--- DATA SEGMENT Enclosed Below ---
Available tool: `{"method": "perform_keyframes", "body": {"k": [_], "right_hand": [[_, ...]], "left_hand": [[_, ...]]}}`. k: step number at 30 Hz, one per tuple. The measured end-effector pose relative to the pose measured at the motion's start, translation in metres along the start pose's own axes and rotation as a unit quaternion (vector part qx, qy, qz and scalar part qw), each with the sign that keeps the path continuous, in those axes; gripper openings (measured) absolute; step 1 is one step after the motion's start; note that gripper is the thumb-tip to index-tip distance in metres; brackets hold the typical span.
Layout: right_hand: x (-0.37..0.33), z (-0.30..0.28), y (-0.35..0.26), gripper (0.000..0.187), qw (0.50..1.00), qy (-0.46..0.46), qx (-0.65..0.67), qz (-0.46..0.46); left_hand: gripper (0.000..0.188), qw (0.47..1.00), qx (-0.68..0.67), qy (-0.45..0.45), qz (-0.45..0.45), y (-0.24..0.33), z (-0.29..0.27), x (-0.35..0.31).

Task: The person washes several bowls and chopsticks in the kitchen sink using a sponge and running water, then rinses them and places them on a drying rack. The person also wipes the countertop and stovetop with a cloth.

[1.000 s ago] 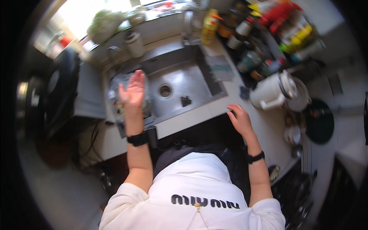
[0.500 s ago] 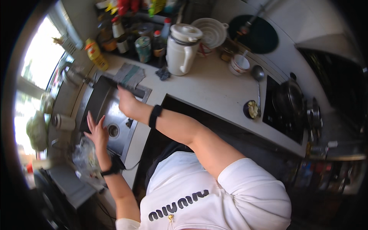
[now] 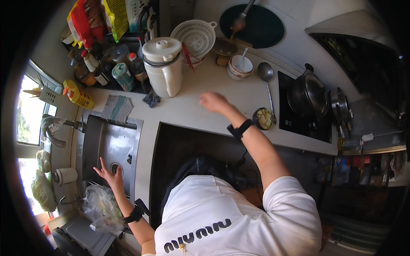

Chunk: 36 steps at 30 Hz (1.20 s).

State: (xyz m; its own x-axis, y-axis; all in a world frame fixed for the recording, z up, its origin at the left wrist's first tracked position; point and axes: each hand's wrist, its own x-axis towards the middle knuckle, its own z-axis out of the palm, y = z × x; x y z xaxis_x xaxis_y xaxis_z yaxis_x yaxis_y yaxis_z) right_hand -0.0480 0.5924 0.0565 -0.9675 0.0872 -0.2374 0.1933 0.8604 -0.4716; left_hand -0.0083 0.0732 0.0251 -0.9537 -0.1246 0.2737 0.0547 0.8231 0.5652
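Above the metal sink, my left hand is open, its fingers spread and nothing in it. My right hand hovers over the pale countertop, between the white lidded jug and the small dark bowl of pale chopped pieces. Its fingers look bent but are smeared by motion, and no held thing shows. A ladle lies on the counter with its handle beside the dark bowl. Behind it stands a white bowl with a spoon in it.
At the right, a dark lidded pot sits on the black cooktop. Along the back are a white colander, bottles and jars. A grey cloth lies behind the sink; a faucet and a plastic bag are at the left.
My right hand has moved from over the sink to the right, above the countertop. My left hand stays open near the sink. The whole view has shifted.
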Motion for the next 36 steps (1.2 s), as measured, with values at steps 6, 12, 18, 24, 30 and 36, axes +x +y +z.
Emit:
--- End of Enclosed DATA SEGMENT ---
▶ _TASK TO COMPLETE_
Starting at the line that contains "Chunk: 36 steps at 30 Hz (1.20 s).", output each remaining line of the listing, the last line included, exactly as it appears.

▶ _EXERCISE SOLUTION_
Chunk: 36 steps at 30 Hz (1.20 s).

State: (xyz m; its own x-axis, y-axis; all in a world frame fixed for the recording, z up, its origin at the left wrist's first tracked position; point and axes: each hand's wrist, its own x-axis towards the middle knuckle, its own z-axis out of the palm, y = z × x; x y z xaxis_x xaxis_y xaxis_z yaxis_x yaxis_y yaxis_z) right_hand -0.0480 0.5924 0.0565 -0.9675 0.0872 -0.2374 0.1933 0.8604 -0.4716; left_hand -0.0083 0.0732 0.0251 -0.9537 -0.1246 0.2737 0.0547 0.8231 0.5652
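Above the metal sink, my left hand is open, its fingers spread and nothing in it. My right hand hovers over the pale countertop, between the white lidded jug and the small dark bowl of pale chopped pieces. Its fingers look bent but are smeared by motion, and no held thing shows. A ladle lies on the counter with its handle beside the dark bowl. Behind it stands a white bowl with a spoon in it.
At the right, a dark lidded pot sits on the black cooktop. Along the back are a white colander, bottles and jars. A grey cloth lies behind the sink; a faucet and a plastic bag are at the left.
My right hand has moved from over the sink to the right, above the countertop. My left hand stays open near the sink. The whole view has shifted.
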Motion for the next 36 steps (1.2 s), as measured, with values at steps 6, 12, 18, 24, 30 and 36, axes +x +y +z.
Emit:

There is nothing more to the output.